The Michaelis-Menten constant for Cdf79930 was calculated as 0.77 mg/ml (Table 1), which is higher than the Km of the N. ulvanivorans ulvan lyase, reported as 0.005 mg/ml of ulvan from U. rotundata15. The N. ulvanivorans ulvan lyase contains a carbohydrate binding module as reported by Melcher et al.32. However, Cdf79930 is a novel ulvan lyase and has no carbohydrate biding module as analysed using the InterPro, dbCAN (from CAZy database) online analysis tools. This lack of the carbohydrate binding module could be a reason for the higher apparent Km of the Cdf79930. The Km values of the ulvan lyases isolated from Pseudoalteromonas (2.1 mg/ml), Glaceicola (4.1 mg/ml of ulvan from U. ohnoi), and Alteromonas (7.2 mg/ml of ulvan from U. ohnoi) are much higher than that of the novel ulvan lyase33,34,35. These differences in kinetic properties could be due to the differences in their structure and the differences in the composition of the substrates used. The higher Km values of the ulvan lyases from Glaceicola and Alteromonas could be due to their specificity for the β-(1,4) glycosidic bond in Rha3S-GlcA.
Cdf79930 acted in an endolytic fashion and initially formed high-molecular-weight oligosaccharides. The sizes of these oligosaccharides rapidly decreased as the incubation progressed, and small oligosaccharides were formed, with a disaccharide and a tetrasaccharide as the principal end-products. Xylose-containing oligosaccharides, i.e., a trisaccharide and a pentasaccharide, were also formed, although they were not very abundant. The low abundance of these oligosaccharide end-products reflects the monosaccharide composition of the parent ulvan polysaccharide used. The level of xylose is usually lower than those of rhamnose and uronic acids in the ulvan isolated from U. lactuca. The mass spectrometry and 1H-NMR analyses indicated that the end-products were ∆Rha3S, Rha3S-Xyl-Rha, ∆Rha3S-Xyl-Rha, and ∆Rha3S-Xyl-Rha-∆. In similarity to the ulvan lyase of N. ulvanivorans, reducing ends of the principal end-products of Cdf79930 terminated with Rha(3S), and non-reducing ends with 4-deoxy-L-threo-hex-4-enopyranosiduronic acid which is formed irrespective of the uronic acid partner in the parent polysaccharide16. However, the end products of the ulvan lyase of N. ulvanivorans had two additional tetrasaccharides ∆Rha3S-GlcA-Rha3S and ∆Rha3S-IdoA-Rha3S which were absent in the Cdf79930 end products. The identities of the unsaturated end-products and the intermediate high-molecular-weight products confirm that Cdf79930 is an ulvan lyase that cleaves the 1,4-linkage between Rha3S and GlcA or IdoA via the β-elimination reaction in an endolytic fashion. The β-elimination reaction of lyases proceeds via the abstraction of a proton from the C5 carbon of the uronic acid. This abstracted proton can be in the syn (same side) or anti (opposite) orientation to the bridging oxygen of the C4 carbon36. Previous studies of the chondroitin ABC lyase and heparinase II, which catalyse both syn and anti proton abstraction because their substrates contain both glucuronic and iduronic acid residues, identified specific amino acid residues that are involved in either syn or anti abstraction of protons30,31. The specificity of the ulvan lyase can be tuned through modification of specific amino acid residues in the protein.
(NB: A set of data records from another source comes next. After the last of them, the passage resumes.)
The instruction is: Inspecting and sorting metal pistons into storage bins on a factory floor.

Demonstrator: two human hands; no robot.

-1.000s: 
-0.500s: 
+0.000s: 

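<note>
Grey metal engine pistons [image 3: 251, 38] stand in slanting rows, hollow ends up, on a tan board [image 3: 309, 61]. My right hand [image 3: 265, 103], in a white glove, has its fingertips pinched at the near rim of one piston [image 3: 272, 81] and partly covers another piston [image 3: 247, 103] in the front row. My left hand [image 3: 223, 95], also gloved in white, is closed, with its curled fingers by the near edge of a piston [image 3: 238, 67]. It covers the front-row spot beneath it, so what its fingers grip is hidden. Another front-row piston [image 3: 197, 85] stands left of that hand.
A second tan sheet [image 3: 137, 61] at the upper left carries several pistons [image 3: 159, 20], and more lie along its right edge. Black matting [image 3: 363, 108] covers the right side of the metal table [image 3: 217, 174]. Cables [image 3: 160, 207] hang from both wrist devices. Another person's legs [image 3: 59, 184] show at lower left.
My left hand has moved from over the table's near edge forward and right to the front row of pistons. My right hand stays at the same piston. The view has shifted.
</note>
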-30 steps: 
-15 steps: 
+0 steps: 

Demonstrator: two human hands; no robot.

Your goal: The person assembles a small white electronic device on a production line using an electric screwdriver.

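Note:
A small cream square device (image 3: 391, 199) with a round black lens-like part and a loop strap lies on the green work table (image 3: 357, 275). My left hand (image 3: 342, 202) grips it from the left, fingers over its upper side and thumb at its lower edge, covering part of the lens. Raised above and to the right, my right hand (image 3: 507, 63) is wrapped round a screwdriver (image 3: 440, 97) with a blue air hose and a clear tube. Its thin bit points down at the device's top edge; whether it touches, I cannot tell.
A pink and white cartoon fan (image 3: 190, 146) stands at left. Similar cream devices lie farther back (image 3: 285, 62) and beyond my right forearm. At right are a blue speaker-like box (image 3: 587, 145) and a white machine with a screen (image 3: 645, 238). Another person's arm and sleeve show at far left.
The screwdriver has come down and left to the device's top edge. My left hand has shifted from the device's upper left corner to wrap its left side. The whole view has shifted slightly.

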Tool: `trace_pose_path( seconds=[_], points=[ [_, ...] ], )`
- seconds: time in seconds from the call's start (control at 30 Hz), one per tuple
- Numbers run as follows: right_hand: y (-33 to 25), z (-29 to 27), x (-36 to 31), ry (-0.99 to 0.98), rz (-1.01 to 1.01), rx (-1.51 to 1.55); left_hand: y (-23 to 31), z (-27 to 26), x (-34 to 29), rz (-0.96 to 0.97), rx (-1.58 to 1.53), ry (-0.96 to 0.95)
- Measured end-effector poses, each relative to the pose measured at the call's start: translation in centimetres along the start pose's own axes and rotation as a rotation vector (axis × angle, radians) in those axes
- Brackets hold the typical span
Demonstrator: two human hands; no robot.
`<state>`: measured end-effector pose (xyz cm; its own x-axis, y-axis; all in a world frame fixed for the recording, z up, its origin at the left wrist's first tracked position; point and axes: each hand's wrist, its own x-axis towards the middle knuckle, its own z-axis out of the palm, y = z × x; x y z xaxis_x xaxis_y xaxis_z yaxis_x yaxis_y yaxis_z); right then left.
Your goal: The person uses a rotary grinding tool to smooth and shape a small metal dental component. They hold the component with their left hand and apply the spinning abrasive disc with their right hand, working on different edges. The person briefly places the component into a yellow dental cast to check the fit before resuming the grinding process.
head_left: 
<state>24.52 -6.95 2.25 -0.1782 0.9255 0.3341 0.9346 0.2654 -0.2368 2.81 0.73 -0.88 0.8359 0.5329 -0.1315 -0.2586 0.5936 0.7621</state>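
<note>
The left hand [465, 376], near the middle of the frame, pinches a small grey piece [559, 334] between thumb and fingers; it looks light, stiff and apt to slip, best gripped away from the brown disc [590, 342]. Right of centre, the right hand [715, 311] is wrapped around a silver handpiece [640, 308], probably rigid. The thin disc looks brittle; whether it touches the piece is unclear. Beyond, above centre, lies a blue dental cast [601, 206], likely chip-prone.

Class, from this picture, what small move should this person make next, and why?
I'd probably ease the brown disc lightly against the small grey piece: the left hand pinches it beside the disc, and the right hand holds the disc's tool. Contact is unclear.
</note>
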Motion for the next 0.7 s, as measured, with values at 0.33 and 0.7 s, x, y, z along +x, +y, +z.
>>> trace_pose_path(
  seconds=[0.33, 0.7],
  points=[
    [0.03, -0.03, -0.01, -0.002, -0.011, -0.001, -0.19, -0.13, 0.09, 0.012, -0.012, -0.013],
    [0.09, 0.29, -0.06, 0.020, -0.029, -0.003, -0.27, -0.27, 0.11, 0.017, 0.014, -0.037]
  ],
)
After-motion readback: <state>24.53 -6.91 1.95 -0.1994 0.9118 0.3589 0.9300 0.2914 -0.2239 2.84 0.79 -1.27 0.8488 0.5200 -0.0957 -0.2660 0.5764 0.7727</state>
In the present study, we show the presence of an unsaturated uronic acid at the O2 of the terminal rhamnose as a branch. This indicates the ability of the Cdf79930 protein to cleave the structures attached to the branched uronic acid residues. Lahaye et al. also observed branching in ulvan at the O2 position27. However, details as to the frequency and lengths of the branches are currently not known. Further studies on the branching of ulvan would help to explain its low viscosity and other physicochemical properties.
In contrast to the previously reported ulvan lyases, Cdf79930 from F. agariphila degraded the glycosaminoglycans chondroitin sulphate and heparan sulphate, despite differences in their compositions. Chondroitin sulphate is mainly composed of N-acetyl galactosamine with 1,3- or 1,4-linked glucuronic acid, whereas heparan sulphate is composed of glucosamine linked to uronic acid. The catalytic actions of this novel ulvan lyase on these glycosaminoglycans indicates less stringency in the specificity of the sugar residue that is linked to the uronic acid.
Cdf79930, which is a member of the PUL for ulvan, is an evolutionarily distinct endolytic ulvan lyase with broad-spectrum activity against glycosaminoglycans. In contrast to the already known ulvan lyases, this novel enzyme shows a distinct folding pattern, with an (α/α)6 incomplete toroid. Therefore, this Cdf79930 lyase is a founding member of a new family of ulvan lyases. Further structure-function studies of this novel ulvan lyase are in progress.
Ulvan from Ulva amoricana (winter-heavy) was obtained from Carbosynth (Compton, Berkshire, UK) and used for all the enzyme assays and kinetic studies. Ulvan from Ulva lactuca was used for determining the degradation kinetics and identifying the oligosaccharide end-products. It was extracted from U. lactuca that was collected on the island of Saltö, close to Strömstad, Sweden, using a hot water extraction method with ethanol wash and enzymatic purification, combining published protocols (manuscript in preparation)16,37,38,39.
Homology modelling and domain architecture
The homology modelling of Cdf79930 was performed using the Phyre2 (Protein Homology/analogY Recognition Engine ver. 2.0) web server set for intensive mode, and the RaptorX homology modelling server40,41. The Phyre2 homology model was majorly constructed using the structures of heparinase-III (PDB id- 5jmd), α-mannosidase (PDB id-4c1s), α-1,6 mannanase (PDB id-4v1s), a putative glycosylhydrolase (PDB id-4mu9), and heparinase-iii (PDB id-4fnv). The generated models were saved as PDB files. The structures were then refined using the 3Drefine online server42. UCSF-Chimera (https://www.cgl.ucsf.edu/chimera/) was used to visualise the three-dimensional structures43. The domain analysis was also carried out using the dbCAN tool available on CAZy database44.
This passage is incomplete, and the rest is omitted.